What is needed -> Where the material below has a line containing "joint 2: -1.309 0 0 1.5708", start repeating exactly, and keep going through the line containing "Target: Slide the", with no other lines.

Provided data ->
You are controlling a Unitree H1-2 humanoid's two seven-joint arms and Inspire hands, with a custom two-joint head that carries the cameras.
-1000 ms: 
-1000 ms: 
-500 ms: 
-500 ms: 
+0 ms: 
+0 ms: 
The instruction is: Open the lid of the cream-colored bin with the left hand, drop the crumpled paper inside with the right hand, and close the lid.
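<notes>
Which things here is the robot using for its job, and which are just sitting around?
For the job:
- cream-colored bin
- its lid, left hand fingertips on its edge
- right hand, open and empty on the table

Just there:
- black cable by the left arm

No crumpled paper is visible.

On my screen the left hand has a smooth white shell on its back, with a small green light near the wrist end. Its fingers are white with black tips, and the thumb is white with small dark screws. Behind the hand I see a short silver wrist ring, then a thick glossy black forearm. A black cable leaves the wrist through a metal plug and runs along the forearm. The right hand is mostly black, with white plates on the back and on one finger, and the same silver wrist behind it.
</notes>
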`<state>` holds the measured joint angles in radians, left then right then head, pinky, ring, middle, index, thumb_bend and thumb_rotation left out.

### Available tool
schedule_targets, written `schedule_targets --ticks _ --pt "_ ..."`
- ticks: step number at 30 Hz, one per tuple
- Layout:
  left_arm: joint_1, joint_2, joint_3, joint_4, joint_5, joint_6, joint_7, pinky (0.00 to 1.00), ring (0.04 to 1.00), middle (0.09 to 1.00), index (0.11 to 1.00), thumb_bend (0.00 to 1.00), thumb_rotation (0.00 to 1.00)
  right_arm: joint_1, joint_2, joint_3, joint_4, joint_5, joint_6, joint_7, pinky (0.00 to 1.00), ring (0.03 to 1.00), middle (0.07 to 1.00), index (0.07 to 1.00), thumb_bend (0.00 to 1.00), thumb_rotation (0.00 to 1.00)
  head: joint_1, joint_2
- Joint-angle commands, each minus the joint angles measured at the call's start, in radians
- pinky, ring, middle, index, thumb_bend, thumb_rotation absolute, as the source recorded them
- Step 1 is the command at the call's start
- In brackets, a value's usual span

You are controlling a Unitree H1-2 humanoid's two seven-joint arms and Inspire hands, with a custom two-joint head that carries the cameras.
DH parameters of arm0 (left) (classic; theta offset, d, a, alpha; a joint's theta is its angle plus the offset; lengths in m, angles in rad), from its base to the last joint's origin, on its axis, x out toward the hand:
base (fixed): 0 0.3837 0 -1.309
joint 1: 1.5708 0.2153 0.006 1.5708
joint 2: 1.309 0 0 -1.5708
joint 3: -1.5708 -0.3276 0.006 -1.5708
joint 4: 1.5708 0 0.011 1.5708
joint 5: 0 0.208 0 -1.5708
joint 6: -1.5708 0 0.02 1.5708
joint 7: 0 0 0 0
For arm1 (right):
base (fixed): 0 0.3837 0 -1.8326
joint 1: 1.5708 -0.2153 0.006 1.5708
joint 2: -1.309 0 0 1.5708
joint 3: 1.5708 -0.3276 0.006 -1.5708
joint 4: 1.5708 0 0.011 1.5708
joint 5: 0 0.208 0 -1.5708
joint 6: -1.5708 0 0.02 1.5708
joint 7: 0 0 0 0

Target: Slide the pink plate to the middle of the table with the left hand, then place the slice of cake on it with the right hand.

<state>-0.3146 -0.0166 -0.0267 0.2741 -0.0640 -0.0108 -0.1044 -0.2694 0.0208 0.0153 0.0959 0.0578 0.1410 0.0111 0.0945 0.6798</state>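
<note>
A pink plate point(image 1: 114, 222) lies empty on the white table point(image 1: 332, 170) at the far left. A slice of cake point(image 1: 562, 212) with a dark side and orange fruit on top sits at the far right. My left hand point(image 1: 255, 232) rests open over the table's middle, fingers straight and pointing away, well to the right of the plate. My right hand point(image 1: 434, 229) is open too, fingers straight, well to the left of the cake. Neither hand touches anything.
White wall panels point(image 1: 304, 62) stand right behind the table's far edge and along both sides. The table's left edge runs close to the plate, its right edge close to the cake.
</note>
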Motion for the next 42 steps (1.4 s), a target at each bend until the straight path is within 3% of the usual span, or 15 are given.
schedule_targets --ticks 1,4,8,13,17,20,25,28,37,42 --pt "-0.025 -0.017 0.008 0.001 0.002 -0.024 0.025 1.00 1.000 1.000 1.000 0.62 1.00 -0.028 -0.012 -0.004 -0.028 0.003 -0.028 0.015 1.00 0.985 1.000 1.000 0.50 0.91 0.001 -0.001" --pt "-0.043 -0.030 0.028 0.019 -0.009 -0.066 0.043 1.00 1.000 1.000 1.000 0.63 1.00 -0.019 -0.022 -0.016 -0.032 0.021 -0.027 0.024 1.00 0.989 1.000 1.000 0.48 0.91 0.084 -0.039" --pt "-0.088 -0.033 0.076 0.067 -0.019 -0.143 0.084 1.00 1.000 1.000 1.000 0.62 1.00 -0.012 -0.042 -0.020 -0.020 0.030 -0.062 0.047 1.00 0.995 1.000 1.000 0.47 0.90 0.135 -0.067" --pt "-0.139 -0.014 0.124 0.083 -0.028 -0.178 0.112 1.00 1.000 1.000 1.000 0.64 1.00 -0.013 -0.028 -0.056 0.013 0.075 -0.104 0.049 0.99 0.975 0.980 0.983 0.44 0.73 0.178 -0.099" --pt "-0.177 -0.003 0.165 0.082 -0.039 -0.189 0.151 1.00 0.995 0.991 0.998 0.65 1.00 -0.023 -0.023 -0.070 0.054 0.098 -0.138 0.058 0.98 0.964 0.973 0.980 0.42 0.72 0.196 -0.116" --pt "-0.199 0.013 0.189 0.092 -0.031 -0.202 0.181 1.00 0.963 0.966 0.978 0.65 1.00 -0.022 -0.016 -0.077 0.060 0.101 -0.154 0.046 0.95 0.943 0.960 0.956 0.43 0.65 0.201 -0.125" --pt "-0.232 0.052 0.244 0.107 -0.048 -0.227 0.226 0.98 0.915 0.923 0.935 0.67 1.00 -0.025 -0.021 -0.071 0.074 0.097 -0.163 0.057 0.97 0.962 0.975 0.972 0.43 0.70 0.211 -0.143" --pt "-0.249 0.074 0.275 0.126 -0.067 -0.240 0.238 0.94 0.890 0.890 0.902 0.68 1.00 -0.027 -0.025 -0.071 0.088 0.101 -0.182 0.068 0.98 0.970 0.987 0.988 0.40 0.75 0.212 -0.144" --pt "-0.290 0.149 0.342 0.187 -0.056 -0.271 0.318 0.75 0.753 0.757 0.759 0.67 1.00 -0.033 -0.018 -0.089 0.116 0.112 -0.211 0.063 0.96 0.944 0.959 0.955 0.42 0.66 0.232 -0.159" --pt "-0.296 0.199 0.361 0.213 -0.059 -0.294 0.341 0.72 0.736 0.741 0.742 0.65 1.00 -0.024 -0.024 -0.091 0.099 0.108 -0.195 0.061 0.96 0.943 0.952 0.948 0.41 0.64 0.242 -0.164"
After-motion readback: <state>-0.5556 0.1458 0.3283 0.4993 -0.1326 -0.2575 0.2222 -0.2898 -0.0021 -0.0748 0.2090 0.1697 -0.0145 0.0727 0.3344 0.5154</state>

Written reply ->
joint 2: -1.309 0 0 1.5708
joint 3: 1.5708 -0.3276 0.006 -1.5708
joint 4: 1.5708 0 0.011 1.5708
joint 5: 0 0.208 0 -1.5708
joint 6: -1.5708 0 0.02 1.5708
joint 7: 0 0 0 0

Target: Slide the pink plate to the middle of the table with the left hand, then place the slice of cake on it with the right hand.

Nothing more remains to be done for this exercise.